Dataset records:
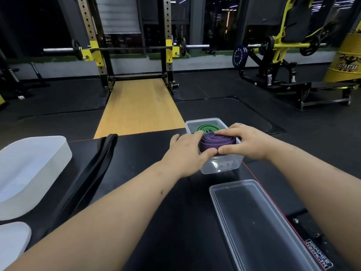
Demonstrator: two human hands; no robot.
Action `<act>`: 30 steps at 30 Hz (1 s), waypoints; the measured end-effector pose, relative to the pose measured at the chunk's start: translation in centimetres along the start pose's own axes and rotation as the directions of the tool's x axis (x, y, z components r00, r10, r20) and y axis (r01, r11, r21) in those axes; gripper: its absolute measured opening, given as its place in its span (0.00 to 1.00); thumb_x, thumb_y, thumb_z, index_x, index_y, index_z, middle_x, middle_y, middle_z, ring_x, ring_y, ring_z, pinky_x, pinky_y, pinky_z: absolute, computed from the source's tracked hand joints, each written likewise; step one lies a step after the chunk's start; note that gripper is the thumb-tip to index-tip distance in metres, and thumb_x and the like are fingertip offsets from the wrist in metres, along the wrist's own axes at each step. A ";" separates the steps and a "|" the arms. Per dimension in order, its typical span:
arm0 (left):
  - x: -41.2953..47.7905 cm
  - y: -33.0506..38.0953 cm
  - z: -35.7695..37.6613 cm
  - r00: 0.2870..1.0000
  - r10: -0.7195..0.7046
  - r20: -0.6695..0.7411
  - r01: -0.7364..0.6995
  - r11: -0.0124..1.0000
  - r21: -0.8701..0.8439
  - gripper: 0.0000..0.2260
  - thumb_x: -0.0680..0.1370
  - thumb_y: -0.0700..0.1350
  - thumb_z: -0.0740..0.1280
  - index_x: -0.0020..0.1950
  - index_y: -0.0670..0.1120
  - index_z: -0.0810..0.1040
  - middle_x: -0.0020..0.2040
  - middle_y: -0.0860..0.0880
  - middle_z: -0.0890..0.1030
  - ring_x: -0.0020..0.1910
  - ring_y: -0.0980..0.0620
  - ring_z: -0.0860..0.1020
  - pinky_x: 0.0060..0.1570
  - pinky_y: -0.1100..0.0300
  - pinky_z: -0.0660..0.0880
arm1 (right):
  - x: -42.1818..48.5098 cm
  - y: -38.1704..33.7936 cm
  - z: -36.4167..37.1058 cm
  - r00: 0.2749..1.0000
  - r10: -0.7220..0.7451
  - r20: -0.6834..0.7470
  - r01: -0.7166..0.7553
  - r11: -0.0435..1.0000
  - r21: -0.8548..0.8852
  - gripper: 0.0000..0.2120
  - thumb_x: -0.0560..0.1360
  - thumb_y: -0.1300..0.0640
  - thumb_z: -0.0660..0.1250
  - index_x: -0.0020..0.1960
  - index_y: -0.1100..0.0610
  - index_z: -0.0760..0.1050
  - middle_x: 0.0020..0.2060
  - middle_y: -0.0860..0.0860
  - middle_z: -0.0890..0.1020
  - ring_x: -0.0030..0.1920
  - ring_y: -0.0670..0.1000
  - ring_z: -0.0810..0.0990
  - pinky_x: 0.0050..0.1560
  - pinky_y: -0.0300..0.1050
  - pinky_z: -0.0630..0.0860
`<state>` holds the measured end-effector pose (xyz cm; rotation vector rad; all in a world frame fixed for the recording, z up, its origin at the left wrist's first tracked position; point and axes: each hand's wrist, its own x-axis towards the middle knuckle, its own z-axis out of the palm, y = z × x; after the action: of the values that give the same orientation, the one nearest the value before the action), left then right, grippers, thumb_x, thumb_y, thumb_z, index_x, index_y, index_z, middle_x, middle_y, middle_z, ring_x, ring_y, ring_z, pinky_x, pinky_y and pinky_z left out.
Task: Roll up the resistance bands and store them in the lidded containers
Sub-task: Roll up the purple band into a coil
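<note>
Left hand (183, 153) at 9 o'clock and right hand (246, 141) at 3 curl round the coiled purple rubber resistance band (214, 142), at the near half of the clear rectangular plastic container (220, 167). Keep it squeezed and lower it flat, or it may uncoil. A coiled green rubber band (208, 127) fills the container's 12 o'clock end. The clear plastic lid (263, 222) lies off at 5.

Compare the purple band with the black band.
The purple band is wound into a tight flat coil, while the black band lies unrolled in a long loose strip. The left hand and right hand grip the purple band at the open clear box. The black band lies untouched on the dark pad, left of the box. Both are flat bands.
</note>
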<state>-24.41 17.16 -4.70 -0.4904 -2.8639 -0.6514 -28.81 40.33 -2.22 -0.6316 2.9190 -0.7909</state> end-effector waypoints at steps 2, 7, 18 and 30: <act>0.0 -0.3 1.0 0.999 -0.033 0.016 0.034 0.999 -0.011 0.27 0.81 0.65 0.58 0.76 0.52 0.65 0.69 0.51 0.75 0.71 0.51 0.69 0.79 0.46 0.50 | 0.6 0.4 0.5 0.999 0.038 -0.001 -0.038 0.999 0.019 0.32 0.67 0.31 0.74 0.70 0.33 0.75 0.57 0.39 0.75 0.60 0.42 0.75 0.63 0.42 0.68; -0.3 -0.7 1.6 1.000 -0.017 -0.019 0.017 1.000 0.021 0.22 0.81 0.62 0.60 0.70 0.51 0.70 0.63 0.51 0.78 0.64 0.49 0.74 0.71 0.51 0.65 | 1.2 0.7 1.5 0.996 0.074 0.040 -0.075 0.997 0.024 0.33 0.67 0.30 0.74 0.71 0.35 0.75 0.53 0.36 0.76 0.58 0.42 0.77 0.64 0.43 0.71; -0.6 -0.9 2.4 0.997 -0.002 -0.075 0.001 1.000 -0.004 0.22 0.82 0.61 0.61 0.71 0.51 0.71 0.66 0.53 0.76 0.65 0.54 0.72 0.62 0.61 0.66 | 2.5 -1.7 1.3 0.970 0.202 0.136 -0.178 0.969 -0.171 0.36 0.70 0.32 0.74 0.74 0.42 0.71 0.63 0.46 0.77 0.61 0.50 0.76 0.65 0.49 0.74; -0.1 -1.6 2.8 0.996 0.008 -0.087 -0.009 1.000 -0.010 0.16 0.80 0.61 0.63 0.62 0.53 0.75 0.57 0.55 0.77 0.58 0.55 0.74 0.58 0.59 0.72 | 4.7 -4.6 -0.1 0.865 0.383 0.324 -0.285 0.907 -0.310 0.26 0.68 0.41 0.79 0.61 0.46 0.73 0.50 0.49 0.78 0.46 0.48 0.78 0.42 0.45 0.70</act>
<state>-25.11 17.03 -7.81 -0.4630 -2.7770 -0.6699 -31.38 34.89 0.43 -0.2301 2.6683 -0.2238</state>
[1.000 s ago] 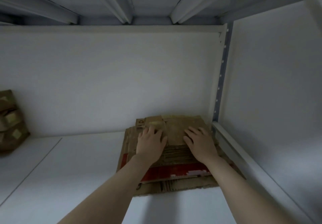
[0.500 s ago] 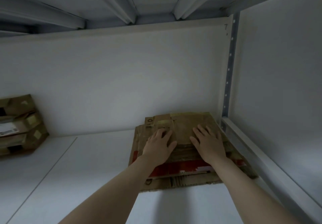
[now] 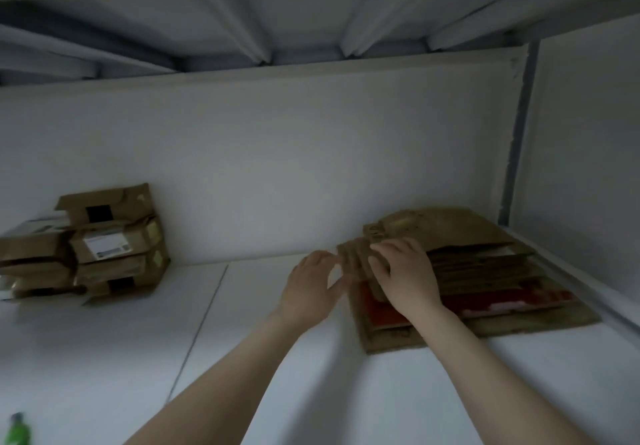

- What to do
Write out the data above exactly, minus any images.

- Solution to the problem
Demonstrator: two human hands; no robot.
Action `<act>`: 30 steps at 30 Hz (1 s), waypoints; the measured end-effector pose, relative to the pose measured at the chunk's start: translation in centimetres along the start pose's own axes and rotation as the directions of the tool's x axis (x, y, z components r00, r10, r20) and y axis (r01, r11, r21) in those axes; gripper: its absolute measured opening, given as its place in its span (0.00 to 1.00); thumb_x, thumb_y, thumb_z, index_x, index_y, index_z, middle_x, middle_y, middle_z, ring_x, ring_y, ring_z, pinky_x, pinky_y, pinky_z: absolute, computed from the source's tracked hand joints, each written likewise; step one lies a step after the chunk's start; note that gripper is the thumb-tip to index-tip distance in metres, and thumb_x and the like are fingertip offsets from the wrist in metres, along the wrist's own axes at each step. A ";" separates the steps and a "|" the arms. Per dimension in order, its typical span:
arm0 (left):
  - x: -41.2953..47.7905 cm
  - y: -33.0506..38.0953 cm
  - z: -35.7695..37.6613 cm
  - r00: 0.2870..1.0000
  - r10: -0.7195..0.7046
  - r20: -0.6695..0.7411
  - r01: -0.7364..0.6995
  - r11: -0.0124..1.0000
  - r21: -0.8701..0.8439
  - gripper: 0.0000..0.2260
  - thumb_x: -0.0680..0.1370
  - thumb_y: -0.0700..0.1350
  - thumb_z: -0.0740..0.1280
  - index_x: -0.0020..0.1950
  - index_y: -0.0670..0.1120
  - index_z: -0.0810..0.1040
  - middle_x: -0.0020..0.2040
  - middle_y: -0.0860..0.0880
  - middle_z: -0.0890..0.1030
  - ring_x: -0.0020..0.1910
  - ring_y: -0.0980..0.0620
  - ring_z: -0.0860..0.1020
  - pinky_x: 0.0060..0.1570
  - pinky_y: -0.1100..0.0300
  - pinky_z: -0.0660..0.0880
arm1 (right):
  - x: -42.1818..48.5098 cm
  - y: -38.1704..33.7936 cm
  - z: -36.4167..37.1058 cm
  - r00: 0.2749..1.0000
  - r10: -0.7220..0.7451
  - r20: -0.6834..0.7470
  - r01: -0.7166..0.7553
  - r11: -0.0435..1.0000
  - r21: -0.8548..0.8852
  - gripper: 0.0000..0.2120
  - thumb_x: -0.0560..0.1360
  - thumb_y: -0.1300..0.0640
  - thumb_z: -0.0660..0.1250
  - index_x: -0.0020..0.1960
  - index_y: -0.1100..0.0610
  - index_z: -0.0760..0.1050
  - middle_x: 0.0020..0.2060
  - middle_y: -0.0860..0.0860
  - middle_z: -0.0890..0.1020
  - ring_x: -0.0030..0.1920
  - ring_y: -0.0670..0.1000
  - ring_z: -0.0810..0.0990
  - pinky_x: 0.0050..0.1560
  - pinky_y: -0.0300..0.1050
  - pinky_z: -0.0630..0.0860
`<state>` holds the measured end-effector pose (xyz cm; rotation vector rad; all in a world frame fixed for the recording, z up, its origin at the left wrist's first tracked position; point and axes: each hand's wrist, its own x-axis towards the middle knuckle, its own z-axis out of the palm, y = z × x; after the action: of the values that give the same orientation, the one nearest the value before the action), left then right, grippers, thumb_x, thumb_y, thumb_z, index_x, index_y, index_z, middle_x, middle_y, middle_z, ring_x, ring_y, ring_z, pinky_x, pinky_y and pinky_z left out.
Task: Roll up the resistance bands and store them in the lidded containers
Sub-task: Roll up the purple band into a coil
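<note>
Left hand (183, 153) at 9 o'clock and right hand (246, 141) at 3 curl round the coiled purple rubber resistance band (214, 142), at the near half of the clear rectangular plastic container (220, 167). Keep it squeezed and lower it flat, or it may uncoil. A coiled green rubber band (208, 127) fills the container's 12 o'clock end. The clear plastic lid (263, 222) lies off at 5.

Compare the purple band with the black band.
The purple band is wound into a tight flat coil, while the black band lies unrolled in a long loose strip. The left hand and right hand grip the purple band at the open clear box. The black band lies untouched on the dark pad, left of the box. Both are flat bands.
</note>
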<state>-24.41 17.16 -4.70 -0.4904 -2.8639 -0.6514 -28.81 40.33 -2.22 -0.6316 2.9190 -0.7909</state> end-effector waypoints at steps 2, 7, 18 and 30: <act>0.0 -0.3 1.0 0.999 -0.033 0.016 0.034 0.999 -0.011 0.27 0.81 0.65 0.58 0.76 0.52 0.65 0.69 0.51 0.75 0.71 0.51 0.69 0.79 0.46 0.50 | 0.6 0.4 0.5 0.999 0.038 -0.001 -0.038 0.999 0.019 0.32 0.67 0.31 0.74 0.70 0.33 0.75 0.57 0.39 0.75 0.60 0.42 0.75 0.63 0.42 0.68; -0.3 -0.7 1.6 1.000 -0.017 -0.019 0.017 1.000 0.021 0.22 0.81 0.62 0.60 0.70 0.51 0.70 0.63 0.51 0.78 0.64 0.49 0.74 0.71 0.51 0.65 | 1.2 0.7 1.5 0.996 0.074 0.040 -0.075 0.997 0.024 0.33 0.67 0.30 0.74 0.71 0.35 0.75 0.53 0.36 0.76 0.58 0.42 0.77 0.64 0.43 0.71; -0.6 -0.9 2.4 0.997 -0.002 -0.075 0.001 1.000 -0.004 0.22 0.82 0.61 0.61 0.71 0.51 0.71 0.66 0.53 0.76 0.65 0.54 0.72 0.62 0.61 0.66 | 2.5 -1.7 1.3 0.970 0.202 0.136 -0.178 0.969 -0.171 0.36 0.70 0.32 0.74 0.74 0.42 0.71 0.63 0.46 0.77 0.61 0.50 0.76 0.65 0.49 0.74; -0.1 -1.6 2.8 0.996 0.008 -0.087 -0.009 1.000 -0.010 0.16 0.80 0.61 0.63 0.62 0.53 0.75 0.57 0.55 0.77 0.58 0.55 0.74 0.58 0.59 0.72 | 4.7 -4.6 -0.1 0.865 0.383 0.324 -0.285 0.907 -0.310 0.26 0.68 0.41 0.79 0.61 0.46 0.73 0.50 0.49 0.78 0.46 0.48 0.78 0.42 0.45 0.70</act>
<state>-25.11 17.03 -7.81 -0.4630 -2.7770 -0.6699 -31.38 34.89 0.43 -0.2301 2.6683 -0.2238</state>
[1.000 s ago] 
[0.500 s ago] 
[now] 

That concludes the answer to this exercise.